CRPS, or Complex Regional Pain Syndrome (Type 1), is a change in the nervous system that's usually triggered by a very painful episode. The bad kinds affect the brain, nerves, muscles, skin, metabolism, circulation, and fight-or-flight response. Lucky me; that's what I've got. ... But life is still inherently good (or I don't know when to quit; either way) and, good or not, life still goes on.

Sunday, February 17, 2013

Only one thing at a time

Yesterday, I got rich red dust from lovely Mt. Konokti (pronounced kon-OCK-tye) all over my car, the last of my stuff out of storage, and a lovely home cooked dinner. (J is an excellent cook of wholesome homey fare.)

This morning, the dust was washed off, all fluid levels checked, dog kisses washed off the insides of the windows, and a cooler packed with ice and three days of food (the time it'll be until I can use a kitchen.)

J's invisible presence is with me in the carefully packed, wholesome food, the shiny purring car, and periodic calls where he reminds me to be alert at rest stops and be sure to call his brother as soon as I get moved in.

I'm in a stunning pain flare, with both CRPS and fibromyalgia getting well into gear, but I made it to the halfway mark and the motel's spa is being warmed up -- just for me.

The coming week is booked with appointments for 3 different types of therapy and 3 different specialist physicians, for a total of 5 initial assessments and tests in 4 days. "Gruelling" doesn't come close.
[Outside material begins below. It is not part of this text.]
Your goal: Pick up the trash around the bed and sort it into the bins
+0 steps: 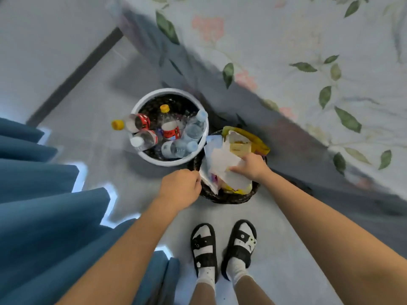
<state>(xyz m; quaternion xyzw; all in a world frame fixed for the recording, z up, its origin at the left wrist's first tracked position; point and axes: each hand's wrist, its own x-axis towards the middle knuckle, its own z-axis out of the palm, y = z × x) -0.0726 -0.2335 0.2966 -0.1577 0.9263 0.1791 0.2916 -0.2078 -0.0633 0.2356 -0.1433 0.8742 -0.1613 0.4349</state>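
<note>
Two bins stand on the floor beside the bed. The white round bin (141, 104) holds several plastic bottles (174, 128), one with a yellow cap leaning out over its left rim. The dark woven bin (222, 198) is stuffed with paper and wrappers (222, 157), among them a yellow packet (253, 137). My right hand (251, 166) presses down on a white sheet of paper on top of that pile. My left hand (180, 188) is closed at the woven bin's left rim, pinching the edge of the paper or the rim; I cannot tell which.
The bed (308, 51) with a floral sheet fills the upper right, its dark side skirt just behind the bins. Blue curtains (44, 205) hang along the left. My feet in black sandals (222, 245) stand on grey floor right below the woven bin.
</note>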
Somewhere among those appointments, I'm moving to the place nearest to the doctors that I could possibly afford and probably survive. Unfortunately, it's right up the mountains -- all covered in snow.

Snow.

I can't say any more about that.

It would be all too easy to get wound up about this... let's call it, madcap adventure of a week. But I've had enough of "wound up," I really have. (There's a post cooking in my head about what it's like to live with a fight-or-flight system that's physically hardwired into gear, and a heart that isn't interested in that much strain. I don't recommend it.)

I'm thinking of this as simply a series of tasks. One thing happens after another, and only one thing can happen at a time.

J says that often: "One thing at a time." He's a bit hyper too, and these are words he has had to learn to live by.

This way, I don't have to think of the whole fraught mass of deadlines and how many times I have to drag my wretched carcass down into town regardless of what it could do to me. I just think of the next task.

Pretty soon, that's going to be a hot-tub in the middle of a green field next to a state park.

Lets face it, there are worse things.